= PROBLEM STATEMENT =
Return every line below in which "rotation" appears.

= DATASET EXTRACT =
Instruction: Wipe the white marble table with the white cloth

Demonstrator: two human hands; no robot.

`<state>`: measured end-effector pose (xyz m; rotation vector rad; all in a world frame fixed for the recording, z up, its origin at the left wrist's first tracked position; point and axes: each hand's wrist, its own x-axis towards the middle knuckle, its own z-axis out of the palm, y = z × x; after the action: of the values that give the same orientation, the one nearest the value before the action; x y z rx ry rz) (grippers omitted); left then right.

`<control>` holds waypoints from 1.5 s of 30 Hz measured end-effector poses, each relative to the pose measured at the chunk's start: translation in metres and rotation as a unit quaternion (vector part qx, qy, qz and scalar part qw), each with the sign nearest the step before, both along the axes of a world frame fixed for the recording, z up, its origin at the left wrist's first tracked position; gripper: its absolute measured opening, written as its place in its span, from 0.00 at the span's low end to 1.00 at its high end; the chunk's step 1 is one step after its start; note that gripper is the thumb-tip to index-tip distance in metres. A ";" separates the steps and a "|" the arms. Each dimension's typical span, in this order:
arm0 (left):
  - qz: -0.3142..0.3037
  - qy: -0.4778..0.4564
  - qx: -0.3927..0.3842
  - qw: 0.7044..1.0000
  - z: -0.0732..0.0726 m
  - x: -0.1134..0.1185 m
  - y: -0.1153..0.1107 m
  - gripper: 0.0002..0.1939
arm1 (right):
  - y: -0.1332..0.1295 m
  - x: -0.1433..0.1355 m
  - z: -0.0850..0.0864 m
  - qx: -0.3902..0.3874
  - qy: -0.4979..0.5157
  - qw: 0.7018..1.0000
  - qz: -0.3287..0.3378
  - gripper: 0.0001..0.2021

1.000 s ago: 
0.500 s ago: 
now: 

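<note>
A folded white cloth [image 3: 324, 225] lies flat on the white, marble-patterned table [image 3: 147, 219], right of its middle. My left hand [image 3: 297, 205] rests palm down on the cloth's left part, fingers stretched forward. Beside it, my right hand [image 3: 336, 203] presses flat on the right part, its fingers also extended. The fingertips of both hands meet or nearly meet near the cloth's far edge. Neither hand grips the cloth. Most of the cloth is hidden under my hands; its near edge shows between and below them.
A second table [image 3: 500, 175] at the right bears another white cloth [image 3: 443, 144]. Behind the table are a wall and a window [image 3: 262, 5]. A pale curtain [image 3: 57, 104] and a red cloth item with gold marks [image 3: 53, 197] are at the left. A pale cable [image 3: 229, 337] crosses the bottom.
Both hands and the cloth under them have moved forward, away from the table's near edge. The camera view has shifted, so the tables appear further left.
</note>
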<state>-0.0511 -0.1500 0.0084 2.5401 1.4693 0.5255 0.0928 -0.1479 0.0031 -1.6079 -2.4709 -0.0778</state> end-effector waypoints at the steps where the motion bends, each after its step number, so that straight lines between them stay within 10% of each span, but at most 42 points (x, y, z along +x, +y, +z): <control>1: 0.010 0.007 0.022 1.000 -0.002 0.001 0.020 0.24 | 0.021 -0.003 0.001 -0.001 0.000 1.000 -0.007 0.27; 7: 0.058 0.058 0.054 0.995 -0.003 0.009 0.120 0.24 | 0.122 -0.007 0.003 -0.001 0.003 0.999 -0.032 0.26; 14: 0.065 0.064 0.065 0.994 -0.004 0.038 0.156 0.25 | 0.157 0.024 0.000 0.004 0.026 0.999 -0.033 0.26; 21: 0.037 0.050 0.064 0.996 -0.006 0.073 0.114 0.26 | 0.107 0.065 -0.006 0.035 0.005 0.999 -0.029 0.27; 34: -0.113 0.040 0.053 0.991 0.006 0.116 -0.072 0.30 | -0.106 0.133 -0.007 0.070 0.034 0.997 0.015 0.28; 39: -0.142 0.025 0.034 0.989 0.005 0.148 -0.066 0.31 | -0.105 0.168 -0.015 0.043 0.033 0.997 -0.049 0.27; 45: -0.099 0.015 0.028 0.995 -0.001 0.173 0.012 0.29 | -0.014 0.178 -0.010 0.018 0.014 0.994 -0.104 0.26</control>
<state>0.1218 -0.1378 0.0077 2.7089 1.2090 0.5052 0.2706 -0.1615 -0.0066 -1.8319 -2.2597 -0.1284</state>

= TASK ANSWER =
`<state>`: measured end-effector pose (xyz m; rotation vector rad; all in a world frame fixed for the recording, z up, its origin at the left wrist's first tracked position; point and axes: each hand's wrist, its own x-axis towards the middle knuckle, its own z-axis out of the palm, y = z × x; after the action: of the values that give the same orientation, the one nearest the value before the action; x y z rx ry rz) (grippers omitted); left then right.
`<control>` holds waypoints from 1.5 s of 30 Hz measured end-effector poses, each relative to the pose measured at the chunk's start: translation in metres and rotation as a unit quaternion (vector part qx, qy, qz and scalar part qw), each with the sign nearest the step before, both along the axes of a world frame fixed for the recording, z up, its origin at the left wrist's first tracked position; gripper: its absolute measured opening, written as its place in its span, from 0.00 at the span's low end to 1.00 at its high end; the chunk's step 1 is one step after its start; note that gripper is the thumb-tip to index-tip distance in metres. A ";" separates the steps and a "|" the arms. Each dimension's typical span, in this order:

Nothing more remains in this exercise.